### Task instructions
Write out the stretch of lines below that begins at the line with "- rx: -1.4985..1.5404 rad" and ends at the line with "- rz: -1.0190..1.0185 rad", including both, exactly as given and nothing more.

+++

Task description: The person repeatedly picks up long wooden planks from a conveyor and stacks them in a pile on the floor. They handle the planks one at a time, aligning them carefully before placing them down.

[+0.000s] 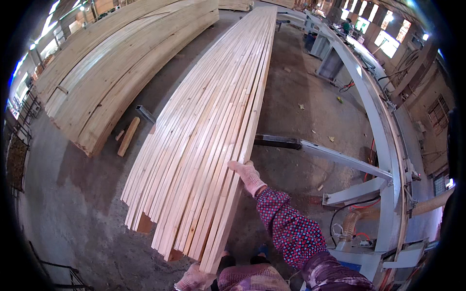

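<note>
A long stack of narrow, pale wooden strips (194, 131) runs from near my body far ahead, its near ends uneven. My right hand (247, 177), in a pinkish knit glove, grips the outermost strip (238, 186) on the stack's right side, thumb on top and fingers down its side, partly hidden. At the near end of that same strip is my left hand (194, 278), gloved alike and closed around the end. Its fingers are partly covered by the wood and the picture's lower edge.
Left of the strips lies a big pile of wide boards (131, 53). A short wood block (128, 137) rests on the floor between. A metal support arm (340, 157) reaches from under the strips to a long grey machine frame (388, 145) on the right. Hoses (349, 223) hang there.
</note>
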Demonstrator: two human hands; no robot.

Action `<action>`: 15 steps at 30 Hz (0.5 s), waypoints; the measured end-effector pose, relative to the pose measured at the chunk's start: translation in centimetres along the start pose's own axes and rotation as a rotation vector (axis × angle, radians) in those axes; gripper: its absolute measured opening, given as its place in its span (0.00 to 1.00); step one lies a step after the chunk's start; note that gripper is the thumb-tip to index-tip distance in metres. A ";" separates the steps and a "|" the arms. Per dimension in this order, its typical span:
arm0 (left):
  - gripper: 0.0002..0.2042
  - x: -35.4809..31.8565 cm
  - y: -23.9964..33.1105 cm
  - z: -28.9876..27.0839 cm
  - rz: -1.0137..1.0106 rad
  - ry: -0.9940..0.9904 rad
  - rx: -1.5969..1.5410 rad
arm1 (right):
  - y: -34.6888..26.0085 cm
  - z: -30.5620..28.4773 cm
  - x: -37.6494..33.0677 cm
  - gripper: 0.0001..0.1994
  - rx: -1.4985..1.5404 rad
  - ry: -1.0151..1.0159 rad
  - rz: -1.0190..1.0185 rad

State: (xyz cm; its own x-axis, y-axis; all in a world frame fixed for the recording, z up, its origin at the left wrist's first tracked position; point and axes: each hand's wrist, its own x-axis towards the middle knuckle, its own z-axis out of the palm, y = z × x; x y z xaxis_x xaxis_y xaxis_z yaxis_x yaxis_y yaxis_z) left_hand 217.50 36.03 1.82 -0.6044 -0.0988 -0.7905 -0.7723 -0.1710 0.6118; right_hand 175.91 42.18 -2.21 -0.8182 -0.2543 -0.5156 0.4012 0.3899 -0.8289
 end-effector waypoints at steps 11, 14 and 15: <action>0.34 -1.3 -5.7 1.3 0.188 0.310 0.099 | 2.3 1.3 -2.8 0.48 0.165 -0.024 -0.128; 0.28 -3.2 -4.7 3.3 0.318 0.465 0.222 | 5.7 3.0 -7.6 0.52 0.001 -0.024 -0.061; 0.29 -2.8 -5.3 3.4 0.306 0.470 0.128 | 6.9 4.3 -9.1 0.49 0.038 -0.009 -0.088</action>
State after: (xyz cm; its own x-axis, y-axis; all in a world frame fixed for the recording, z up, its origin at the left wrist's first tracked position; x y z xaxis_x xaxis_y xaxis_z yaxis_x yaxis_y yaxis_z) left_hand 222.62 40.55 0.86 -0.6747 -0.5553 -0.4862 -0.6112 0.0511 0.7898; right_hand 187.86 43.40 -4.17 -0.8471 -0.2945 -0.4424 0.3433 0.3321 -0.8785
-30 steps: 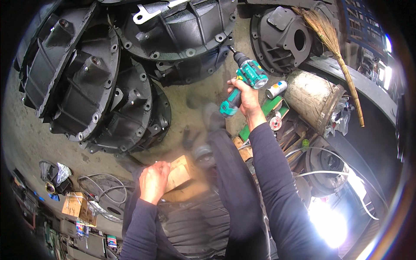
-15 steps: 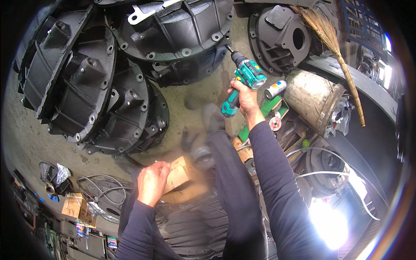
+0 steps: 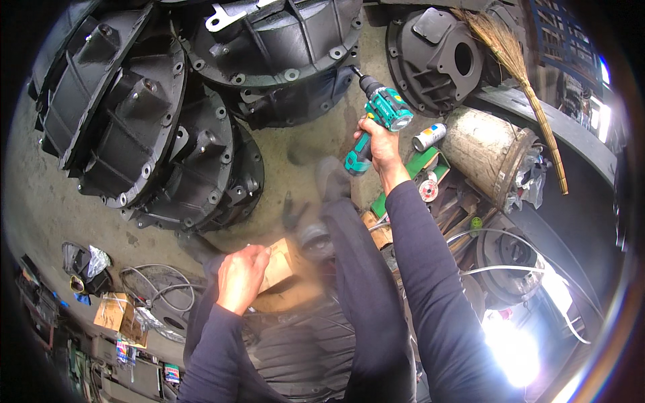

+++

### Solution to this exercise
  - rx: -1.4985..1.5404 rad
  - ry: -1.0151..1.0159 rad
  - rz: -1.0190..1.0185 rad

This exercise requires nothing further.